About this exercise:
The answer must consist of every line in the data that contains "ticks".

Dataset excerpt:
.....
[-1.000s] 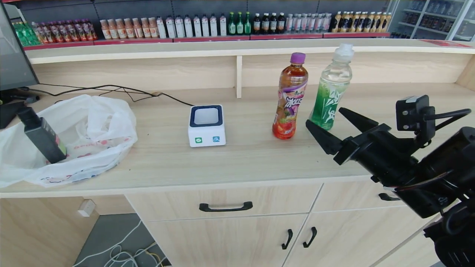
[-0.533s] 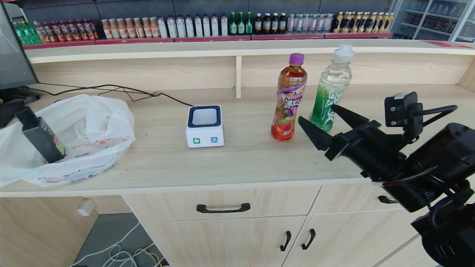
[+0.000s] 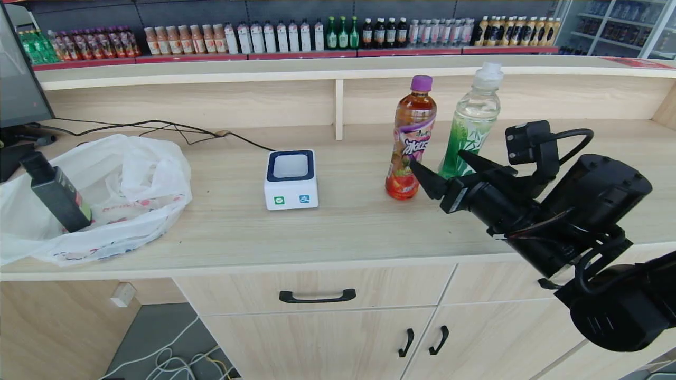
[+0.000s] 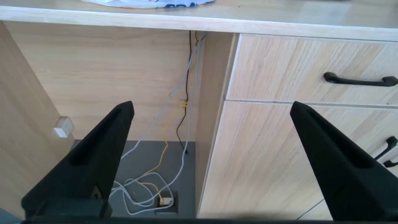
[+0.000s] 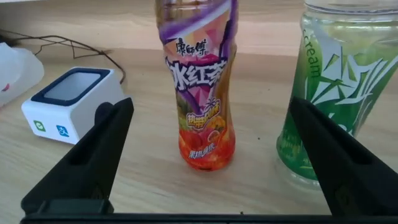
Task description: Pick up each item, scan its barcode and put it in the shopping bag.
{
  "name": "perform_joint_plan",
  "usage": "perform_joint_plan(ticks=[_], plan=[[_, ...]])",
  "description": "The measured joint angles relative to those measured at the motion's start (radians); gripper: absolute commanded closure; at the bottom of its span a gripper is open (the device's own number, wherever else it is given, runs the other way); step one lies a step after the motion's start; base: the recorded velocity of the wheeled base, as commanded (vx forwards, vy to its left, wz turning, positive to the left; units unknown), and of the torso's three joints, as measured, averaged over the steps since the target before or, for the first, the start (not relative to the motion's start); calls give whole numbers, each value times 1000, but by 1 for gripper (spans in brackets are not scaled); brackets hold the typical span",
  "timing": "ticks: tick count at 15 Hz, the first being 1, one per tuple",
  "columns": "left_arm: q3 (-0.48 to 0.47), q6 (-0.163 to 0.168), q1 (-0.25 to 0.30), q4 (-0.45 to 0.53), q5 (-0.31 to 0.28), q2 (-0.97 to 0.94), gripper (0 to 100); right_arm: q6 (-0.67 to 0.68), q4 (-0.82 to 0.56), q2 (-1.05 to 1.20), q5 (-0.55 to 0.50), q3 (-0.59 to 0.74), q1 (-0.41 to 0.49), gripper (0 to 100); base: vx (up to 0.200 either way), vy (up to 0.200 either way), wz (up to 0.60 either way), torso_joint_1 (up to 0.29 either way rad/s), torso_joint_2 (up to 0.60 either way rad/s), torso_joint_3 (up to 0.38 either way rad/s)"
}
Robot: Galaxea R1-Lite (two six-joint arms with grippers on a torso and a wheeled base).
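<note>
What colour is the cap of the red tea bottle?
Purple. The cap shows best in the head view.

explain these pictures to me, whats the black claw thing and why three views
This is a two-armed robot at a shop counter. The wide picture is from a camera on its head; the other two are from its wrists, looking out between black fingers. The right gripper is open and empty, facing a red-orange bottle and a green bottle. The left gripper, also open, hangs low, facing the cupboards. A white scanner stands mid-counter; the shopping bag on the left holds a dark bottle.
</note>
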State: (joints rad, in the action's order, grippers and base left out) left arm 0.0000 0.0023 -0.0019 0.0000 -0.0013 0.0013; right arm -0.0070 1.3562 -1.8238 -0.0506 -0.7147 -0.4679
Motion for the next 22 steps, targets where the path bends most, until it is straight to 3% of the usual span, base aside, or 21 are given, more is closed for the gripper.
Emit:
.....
Response to this exercise:
  "usage": "perform_joint_plan(ticks=[_], plan=[[_, ...]])",
  "timing": "ticks: tick count at 15 Hz, the first being 1, one per tuple",

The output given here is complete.